Cronaca – Il bambino aveva mangiato un pezzettino di formaggio contaminato che gli aveva causato un’insufficienza renale acuta. La pediatra dell’ospedale dove era stato trasferito si era rifiutata di visitarlo, ritardando così la diagnosi. Da allora il bambino è in stato vegetativo e la famiglia ha continuato a chiedere giustizia, portando avanti la battaglia legale. La dottoressa del reparto di pediatria dell’Ospedale Santa Chiara di Trento è stata rinviata a giudizio, dopo che i genitori si erano rivolti a lei sette anni fa.

Il bambino aveva mangiato il formaggio in gita e si era sentito male. Dopo essere stato trasportato in ospedale, i medici decisero di trasferirlo al reparto pediatrico del Santa Chiara di Trento. La diagnosi della malattia causata dal batterio escherichia coli nel formaggio sarebbe stata ritardata di tre giorni, causando gravissime conseguenze al bambino. I pubblici ministeri hanno accusato la pediatra di lesioni e rifiuto di atti d’ufficio e la prima udienza del processo è stata fissata per il 24 aprile.

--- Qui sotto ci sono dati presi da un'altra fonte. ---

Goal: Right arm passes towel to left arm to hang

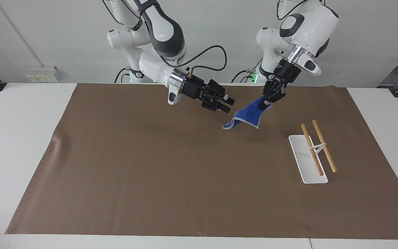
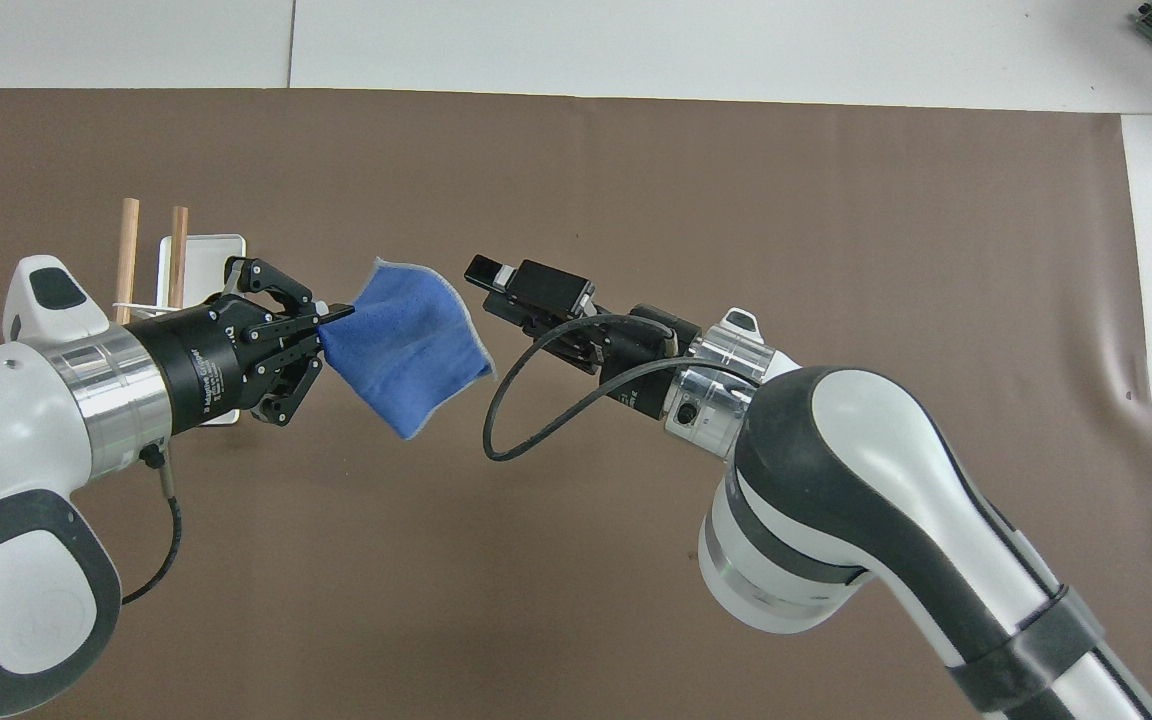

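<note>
One tool, the left tool [image 2: 331,316], pinches the towel [image 2: 406,355]; no label readable

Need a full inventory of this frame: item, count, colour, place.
small blue cloth towel: 1, blue with pale grey trim, hanging in the air from the left claw over the mat.
white rack with two wooden rods: 1, white base, tan rods, on the mat toward the left arm's end.
brown table mat: 1, brown, covering most of the table.
white table: 1, white, under the mat.
left claw: 1, black, shut on a towel corner.
right claw: 1, black, open, beside the towel, not touching it.
</note>
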You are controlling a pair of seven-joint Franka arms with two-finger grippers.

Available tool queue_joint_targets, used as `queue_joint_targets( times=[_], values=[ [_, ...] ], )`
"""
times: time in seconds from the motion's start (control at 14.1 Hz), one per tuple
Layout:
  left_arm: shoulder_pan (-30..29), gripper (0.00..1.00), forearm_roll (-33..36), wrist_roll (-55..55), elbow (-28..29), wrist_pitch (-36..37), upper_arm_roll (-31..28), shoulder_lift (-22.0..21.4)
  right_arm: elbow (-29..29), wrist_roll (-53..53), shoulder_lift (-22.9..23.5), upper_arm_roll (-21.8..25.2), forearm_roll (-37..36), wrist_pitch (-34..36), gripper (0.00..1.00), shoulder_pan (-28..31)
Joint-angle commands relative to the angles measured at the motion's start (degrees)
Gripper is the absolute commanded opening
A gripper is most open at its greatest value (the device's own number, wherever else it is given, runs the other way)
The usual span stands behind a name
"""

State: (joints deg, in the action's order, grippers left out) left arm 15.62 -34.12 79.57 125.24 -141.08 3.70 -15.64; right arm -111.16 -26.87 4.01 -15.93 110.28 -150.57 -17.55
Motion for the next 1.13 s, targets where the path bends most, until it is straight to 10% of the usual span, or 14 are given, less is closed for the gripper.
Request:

La battaglia legale era già in corso contro il caseificio responsabile della contaminazione del formaggio. Il legale rappresentante del caseificio sociale Coredo e il responsabile del controllo sono stati condannati per lesioni personali colpose gravissime. Ora la battaglia legale si sposta sul piano medico, con la famiglia del bambino che chiede un risarcimento per i danni subiti.

La famiglia del bambino si è costituita parte civile e chiede un risarcimento di oltre un milione di euro per il bambino e alcune centinaia di migliaia di euro per il padre, per compensare la perdita del rapporto con il figlio. La battaglia legale continua per garantire che tragedie simili non si ripetano in futuro.